After winning settlements from defendants including Amazon.com, Intouch Group loses a round in its bid to collect licensing fees for its technology.

2 min read
Intouch Group has lost a round in its bid to collect more licensing fees for its technology, with a federal judge invalidating parts of a controversial digital download patent.

This week, the U.S. District Court for the Northern District of California granted Entertaindom, a defunct unit of AOL Time Warner's Warner Music Group, a motion for summary judgment in its patent infringement lawsuit against the digital music company. Intouch's patent covers systems that allow people to sample music or allow a Web store to determine a visitor's music preferences.

"Entertaindom has provided clear and convincing proof of public use of the inventions," Judge D. Lowell Jensen wrote in his court opinion.

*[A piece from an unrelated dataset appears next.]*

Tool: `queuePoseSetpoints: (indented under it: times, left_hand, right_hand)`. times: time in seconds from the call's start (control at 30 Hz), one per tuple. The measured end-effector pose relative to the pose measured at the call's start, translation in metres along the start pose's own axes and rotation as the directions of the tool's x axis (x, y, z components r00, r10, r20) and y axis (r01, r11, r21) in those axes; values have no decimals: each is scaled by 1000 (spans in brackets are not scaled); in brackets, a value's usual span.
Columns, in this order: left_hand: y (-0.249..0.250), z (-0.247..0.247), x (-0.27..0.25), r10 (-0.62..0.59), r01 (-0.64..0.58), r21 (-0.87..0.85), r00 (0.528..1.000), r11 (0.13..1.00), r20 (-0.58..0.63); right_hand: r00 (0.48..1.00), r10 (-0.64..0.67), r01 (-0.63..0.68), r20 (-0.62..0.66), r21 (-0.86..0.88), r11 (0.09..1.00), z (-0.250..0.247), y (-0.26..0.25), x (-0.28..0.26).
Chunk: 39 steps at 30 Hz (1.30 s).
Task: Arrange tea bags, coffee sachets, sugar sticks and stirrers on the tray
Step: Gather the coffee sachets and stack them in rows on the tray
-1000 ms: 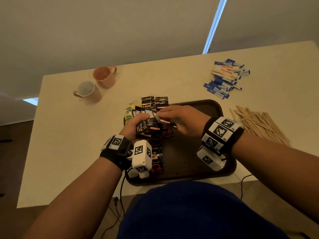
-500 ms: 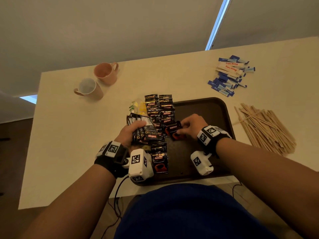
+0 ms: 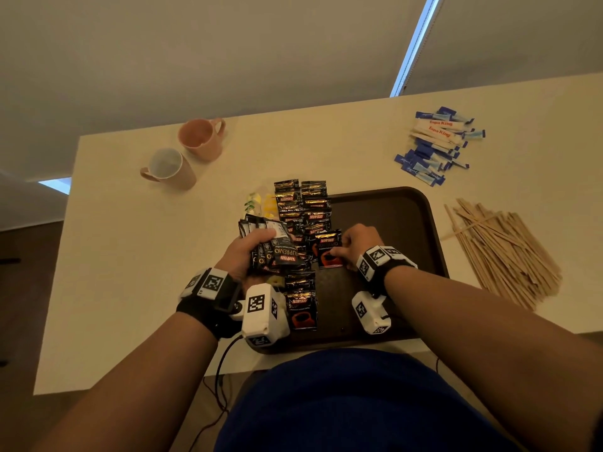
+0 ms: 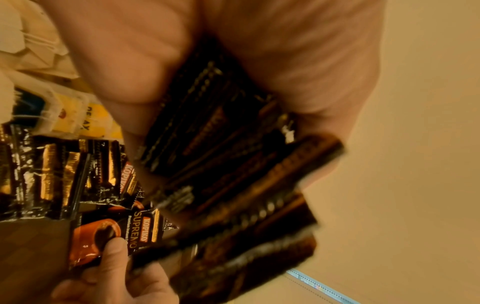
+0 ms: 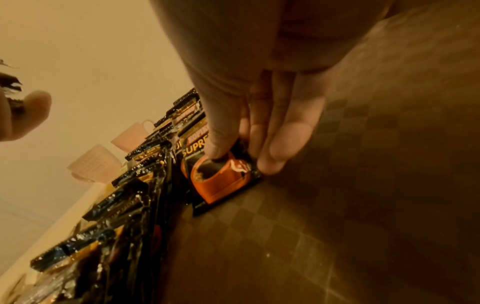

The decision leaves in place three remaining patent claims, according to Intouch attorney Ronald Guttman. He said a trial is set for September.

"The patent is still in effect," Guttman said. "I'm not very happy that these two claims have been eliminated from the patent, but we're prepared to proceed in patent litigation...(This ruling) doesn't affect our desire to go ahead and seek damages from those who are infringing on the patent."

A representative for AOL Time Warner could not immediately be reached for comment.

Berkeley, Calif.-based Intouch had sued Entertaindom, Listen.com, Muze, Amazon.com, Liquid Audio and Loudeye Technologies' DiscoverMusic, accusing them of infringing its patent. According to court documents, Intouch Chief Executive Joshua Kaplan filed a patent, known as the 916 patent, in October 1996.

Intouch said all of the defendants except Entertaindom have agreed to settle the suit.

Intouch's case is one of several high-profile lawsuits centered on patent infringement that could affect the market for downloadable music and video. Last month, digital media company SightSound Technologies won a ruling on a set of patents in its lawsuit with Bertelsmann division CDNow.

The outcome of such cases could raise the cost of the commercial delivery of digital media over the Web by forcing companies to pay licensing fees for a range of technology.

This week's ruling "doesn't deal with the copyright aspect of music itself, but Intouch had threatened a lot of companies with patent-information lawsuits, so this removes that threat," said Neil Smith, an attorney at Howard Rice Nemerovski Canady Falk & Rabkin, which represented Muze in the suit.